A reader has sent along the question: "Have any repurposed drugs actually been approved for their new indication?" And initially, I thought, confidently but rather blankly, "Well, certainly, there's. . . and. . .hmm", but then the biggest example hit me: thalidomide. It was, infamously, a sedative and remedy for morning sickness in its original tragic incarnation, but came back into use first for leprosy and then for multiple myeloma. The discovery of its efficacy in leprosy, specifically erythema nodosum laprosum, was a complete and total accident, it should be noted - the story is told in the book Dark Remedy. A physician gave a suffering leprosy patient the only sedative in the hospital's pharmacy that hadn't been tried, and it had a dramatic and unexpected effect on their condition.
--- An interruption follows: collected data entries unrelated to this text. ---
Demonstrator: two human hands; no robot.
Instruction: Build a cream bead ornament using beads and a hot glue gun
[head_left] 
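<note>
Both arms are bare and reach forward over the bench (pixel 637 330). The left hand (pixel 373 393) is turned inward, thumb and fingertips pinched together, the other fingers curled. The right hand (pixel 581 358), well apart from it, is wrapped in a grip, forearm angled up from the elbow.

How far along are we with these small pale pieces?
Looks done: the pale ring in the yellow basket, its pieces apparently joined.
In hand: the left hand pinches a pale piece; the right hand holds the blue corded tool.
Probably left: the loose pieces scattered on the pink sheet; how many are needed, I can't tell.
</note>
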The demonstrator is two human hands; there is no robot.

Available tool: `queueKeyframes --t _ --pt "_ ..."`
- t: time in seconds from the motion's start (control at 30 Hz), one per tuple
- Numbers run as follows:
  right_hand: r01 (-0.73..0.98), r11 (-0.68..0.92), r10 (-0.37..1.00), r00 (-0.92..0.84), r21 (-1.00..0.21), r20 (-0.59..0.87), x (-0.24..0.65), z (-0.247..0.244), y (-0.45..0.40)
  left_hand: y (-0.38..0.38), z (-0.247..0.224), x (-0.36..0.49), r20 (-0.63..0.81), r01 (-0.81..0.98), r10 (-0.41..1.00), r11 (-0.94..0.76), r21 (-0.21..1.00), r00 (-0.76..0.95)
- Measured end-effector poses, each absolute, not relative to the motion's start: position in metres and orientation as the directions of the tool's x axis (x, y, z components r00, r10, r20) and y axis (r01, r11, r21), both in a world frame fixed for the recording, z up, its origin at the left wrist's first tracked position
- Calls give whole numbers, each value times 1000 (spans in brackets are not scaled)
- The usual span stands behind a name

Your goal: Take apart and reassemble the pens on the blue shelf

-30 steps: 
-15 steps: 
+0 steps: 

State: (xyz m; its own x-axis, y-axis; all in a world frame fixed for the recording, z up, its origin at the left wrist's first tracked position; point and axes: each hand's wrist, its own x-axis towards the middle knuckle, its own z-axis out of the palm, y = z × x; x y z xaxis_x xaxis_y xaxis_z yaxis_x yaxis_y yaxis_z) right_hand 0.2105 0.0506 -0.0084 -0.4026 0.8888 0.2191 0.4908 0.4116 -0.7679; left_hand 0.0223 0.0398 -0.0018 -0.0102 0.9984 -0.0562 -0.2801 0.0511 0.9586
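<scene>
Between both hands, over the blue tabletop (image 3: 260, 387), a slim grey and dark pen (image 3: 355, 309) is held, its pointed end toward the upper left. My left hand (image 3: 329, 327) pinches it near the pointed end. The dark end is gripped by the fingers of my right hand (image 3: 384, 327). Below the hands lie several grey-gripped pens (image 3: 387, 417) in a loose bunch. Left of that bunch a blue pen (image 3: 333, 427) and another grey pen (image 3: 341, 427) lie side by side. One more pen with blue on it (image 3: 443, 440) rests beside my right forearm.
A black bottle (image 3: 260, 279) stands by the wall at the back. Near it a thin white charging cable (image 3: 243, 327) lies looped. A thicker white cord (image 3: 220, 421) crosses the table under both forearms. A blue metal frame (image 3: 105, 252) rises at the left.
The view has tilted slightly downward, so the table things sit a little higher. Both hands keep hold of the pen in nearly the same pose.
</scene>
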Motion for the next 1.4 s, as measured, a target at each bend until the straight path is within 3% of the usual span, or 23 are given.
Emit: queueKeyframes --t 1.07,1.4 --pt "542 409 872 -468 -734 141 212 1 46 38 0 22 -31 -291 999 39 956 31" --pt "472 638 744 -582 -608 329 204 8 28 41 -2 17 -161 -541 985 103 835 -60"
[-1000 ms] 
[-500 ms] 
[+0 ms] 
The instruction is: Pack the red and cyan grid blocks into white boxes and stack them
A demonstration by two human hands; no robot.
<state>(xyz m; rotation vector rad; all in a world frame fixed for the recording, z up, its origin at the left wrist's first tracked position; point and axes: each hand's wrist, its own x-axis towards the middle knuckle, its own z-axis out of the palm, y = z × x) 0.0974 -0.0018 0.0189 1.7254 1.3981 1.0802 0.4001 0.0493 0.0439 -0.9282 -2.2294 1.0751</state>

That's an example of a total repurposing - a drug that had actually been approved and abandoned (and how) coming back to treat something else. At the other end of the spectrum, you have the normal sort of market expansion that many drugs undergo: kinase inhibitor Insolunib is approved for Cancer X, then later on for Cancer Y, then for Cancer Z. (As a side note, I would almost feel like working for free for a company that would actually propose "insolunib" as a generic name. My mortgage banker might not see things the same way, though). At any rate, that sort of thing doesn't really count as repurposing, in my book - you're using the same effect that the compound was developed for and finding ...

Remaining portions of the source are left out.